Think of dozens, or maybe hundreds of odd chemical reaction systems working with those bizarre chemicals that got produced in that weird atmosphere. Think of lots and lots of pools, rock fissures, and the like, with these chemicals getting into them and then getting concentrated as they stick to the clay particles. There could have been hundreds of semi-alive things going on in these kinds of fissures--and all of them different, leaving different chemical signatures in the sediments.

How long did this go on? A billion years? Could be.

That's time for bazillions of different kinds of chemical interactions. None of 'em would leave a trace of visible "life shapes." They'd just leave odd chemical mixtures in the sediments. Even the creation of an actual cell would leave nothing more, because mere cells are just globs of chemicals. The membrane surrounding 'em is pretty much equivalent to an oil film on top of water. These wouldn't leave fossils. We'd have to get pretty far along, and have cells develop cell walls and be able to survive after they are washed out of their special crevices, before there'd be anything we could recognize. We can find fossilized bacteria (or things that look like fossilized bacteria), but this is hundreds of millions of years after the weird chemical signatures show up.

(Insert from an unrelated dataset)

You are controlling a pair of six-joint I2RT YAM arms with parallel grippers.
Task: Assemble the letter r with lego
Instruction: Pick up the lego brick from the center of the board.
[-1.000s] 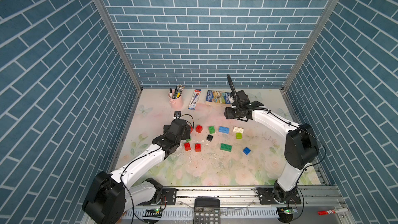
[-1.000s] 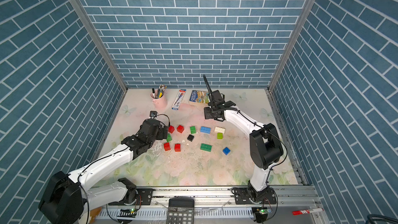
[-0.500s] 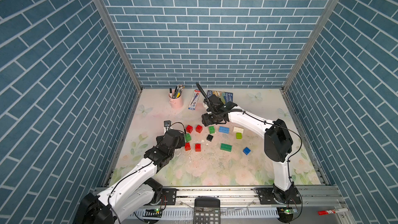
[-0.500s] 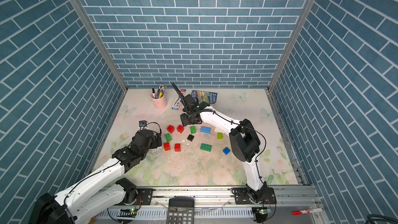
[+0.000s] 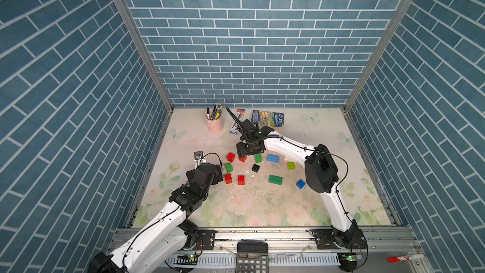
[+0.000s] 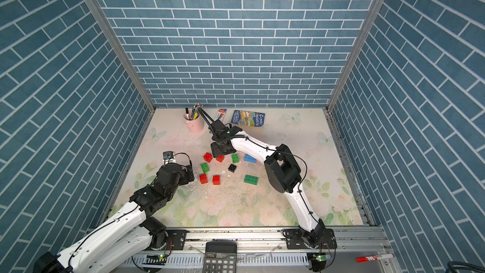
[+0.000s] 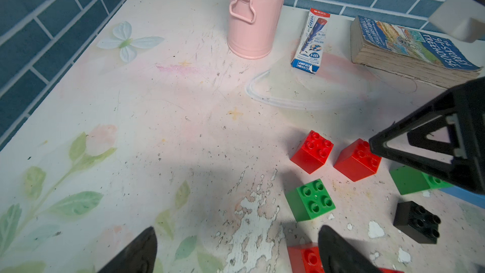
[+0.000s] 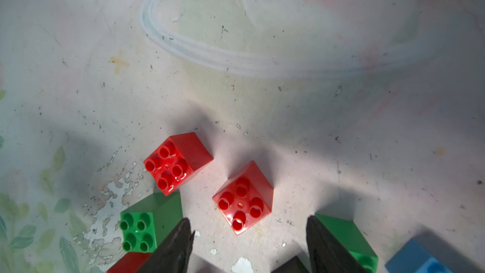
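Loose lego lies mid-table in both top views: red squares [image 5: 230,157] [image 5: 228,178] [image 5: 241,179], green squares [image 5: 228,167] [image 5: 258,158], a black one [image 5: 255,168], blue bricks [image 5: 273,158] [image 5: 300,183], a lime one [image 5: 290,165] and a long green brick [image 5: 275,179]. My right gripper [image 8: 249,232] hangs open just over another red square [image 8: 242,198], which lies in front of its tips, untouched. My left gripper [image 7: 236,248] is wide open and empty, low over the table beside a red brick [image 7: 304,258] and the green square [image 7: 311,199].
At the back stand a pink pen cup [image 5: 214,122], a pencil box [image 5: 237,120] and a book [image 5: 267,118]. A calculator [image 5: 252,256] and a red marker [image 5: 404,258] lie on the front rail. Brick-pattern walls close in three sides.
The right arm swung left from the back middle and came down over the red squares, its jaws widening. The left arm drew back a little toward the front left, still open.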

So, we can answer the question:

We don't know what it was like. We're pretty sure it was in a protected place where things would be concentrated, and proto-life thingies wouldn't wash away from each other. We're pretty sure there were lots of proto-life thingies, but that the one that happened to develop the use of nucleic acids worked the best and eventually took over. We're also pretty sure that the first living things were weird, compared to what we usually see now--using sulfur, or hydrogen as a source of energy, rather than light. Think of the bacteria that live in the ocean vents as an example. Perhaps the ocean vents are the location where all of this took place, and they lived there for millions of years spilling out cells into the ocean. Most of 'em died, out there in the cold water, but it would only take a few survivors to colonize other places and start life as we know it.
Panza llena, corazon contento

User avatar
QED
Prodigy
Posts: 3798
Joined: Sun Jan 30, 2005 5:34 am
Location: UK

Post #19

Post by QED »

Talking of playing the Devil's Advocate, I once asked why life today was exclusively based on DNA -- as it ocurred to me that we might expect at least more than one "prototype" system to get off the ground. I don't recall the exact answer, but the voracious appetite that DNA based organisms have for each other was I think, the key to the answer. Looking at the world of commerce it's easy to spot the same kind of trends.